[PROBLEM DESCRIPTION] Output the data below in full, character for character.

[DATASET EXCERPT]
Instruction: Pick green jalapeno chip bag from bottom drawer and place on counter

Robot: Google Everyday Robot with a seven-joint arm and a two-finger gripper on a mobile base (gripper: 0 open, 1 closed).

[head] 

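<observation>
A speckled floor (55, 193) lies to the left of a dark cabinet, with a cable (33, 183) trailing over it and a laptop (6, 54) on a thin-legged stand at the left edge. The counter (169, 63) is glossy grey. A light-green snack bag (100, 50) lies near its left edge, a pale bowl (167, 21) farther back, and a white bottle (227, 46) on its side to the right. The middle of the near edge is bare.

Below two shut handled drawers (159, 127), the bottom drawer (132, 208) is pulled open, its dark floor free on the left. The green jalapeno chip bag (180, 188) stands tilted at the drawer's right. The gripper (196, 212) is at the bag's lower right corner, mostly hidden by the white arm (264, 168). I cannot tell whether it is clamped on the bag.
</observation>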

[EXERCISE OUTPUT]
Instruction: Pick green jalapeno chip bag from bottom drawer and place on counter

Robot: Google Everyday Robot with a seven-joint arm and a two-finger gripper on a mobile base (gripper: 0 open, 1 closed).

[head] 

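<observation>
A speckled floor (55, 193) lies to the left of a dark cabinet, with a cable (33, 183) trailing over it and a laptop (6, 54) on a thin-legged stand at the left edge. The counter (169, 63) is glossy grey. A light-green snack bag (100, 50) lies near its left edge, a pale bowl (167, 21) farther back, and a white bottle (227, 46) on its side to the right. The middle of the near edge is bare.

Below two shut handled drawers (159, 127), the bottom drawer (132, 208) is pulled open, its dark floor free on the left. The green jalapeno chip bag (180, 188) stands tilted at the drawer's right. The gripper (196, 212) is at the bag's lower right corner, mostly hidden by the white arm (264, 168). I cannot tell whether it is clamped on the bag.
</observation>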

This concludes the response to the exercise.